The Crow : la Cité des Anges

1996 · Etats-Unis · 1h25
Science-fiction -12

Disponible en streaming

Synopsis

Dans Los Angeles en ruines, laissé à l'abandon et dominé par les gangs, Ashe, un paisible mécanicien sans histoires, vit avec son jeune fils, Danny. Un jour, tous deux assistent par hasard à un meurtre perpétré par Curve, chef de gang et bras droit de Judah Earl, maître incontesté de la Cité des Anges. Ils sont aussitôt exécutés par les hommes de main d'Earl et leurs corps jetés dans les eaux profondes de l'océan Pacifique. Une jeune femme, Sarah, installée dans un loft de la ville depuis quelque temps, est mystérieusement attirée vers les lieux du crime par des images subliminales surgies de son passé. Elle est alors témoin de la résurrection d'Ashe, arraché à la mort par un corbeau surnaturel, messager de l'au-delà...

Notre avis

signé Anaïs Vidal
La Cité des Anges reprend le concept du corbeau vengeur ressuscitant un humain pour la vengeance, cette fois dans Los Angeles dystopique futuriste. La vision urbaine impressionne initialement : métropole surgie des années quatre-vingt-dix cyberpunk avec design de production ambitieux. Ashe, ressuscité par une force surnaturelle, demeure un véhicule héroïque minimaliste.
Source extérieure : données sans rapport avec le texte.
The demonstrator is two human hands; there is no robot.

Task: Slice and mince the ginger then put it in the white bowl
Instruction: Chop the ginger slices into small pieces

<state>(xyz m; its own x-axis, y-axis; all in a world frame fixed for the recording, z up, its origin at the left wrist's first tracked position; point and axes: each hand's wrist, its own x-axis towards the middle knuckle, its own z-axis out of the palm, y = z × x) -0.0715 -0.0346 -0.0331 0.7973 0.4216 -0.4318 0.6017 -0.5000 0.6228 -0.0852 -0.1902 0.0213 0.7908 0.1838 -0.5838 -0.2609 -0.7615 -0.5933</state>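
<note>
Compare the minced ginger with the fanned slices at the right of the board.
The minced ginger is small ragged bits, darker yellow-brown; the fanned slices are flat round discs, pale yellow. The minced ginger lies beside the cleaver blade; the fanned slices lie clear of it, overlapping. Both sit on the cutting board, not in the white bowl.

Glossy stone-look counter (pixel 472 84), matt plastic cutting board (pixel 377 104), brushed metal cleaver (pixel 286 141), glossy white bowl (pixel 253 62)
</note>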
Comparé à l'original, la resurrection suscite moins de perturbation émotionnelle existentielle. Sarah, pendant féminin supposé, reste peu développée malgré sa présence récurrente. Le film brille dans les séquences d'action pure et la violence codifiée, notamment les confrontations du héros ressuscité. L'ambiance gothique mélangeant surnaturel et crime urbain possède une cohésion esthétique certaine, distinguant la production. Judah Earl, antagoniste, bénéficie d'une présence charismatique malgré un plan tyrannique conventionnel. Cependant, la narration traîne longuement, oubliant de maintenir la tension émotionnelle entre les sequences d'action. Les flashbacks du trauma originel s'accumulent sans approfondir vraiment les motivations du protagoniste. Le film confond atmosphère sombre et absence de luminosité thématique, se noyant dans l'esthétique sans substance narrative. C'est une curiosité des années quatre-vingt-dix de science-fiction sombre, techniquement intéressante mais émotionnellement distante. À voir pour collectionneurs du genre dystopique. À zapper pour autres.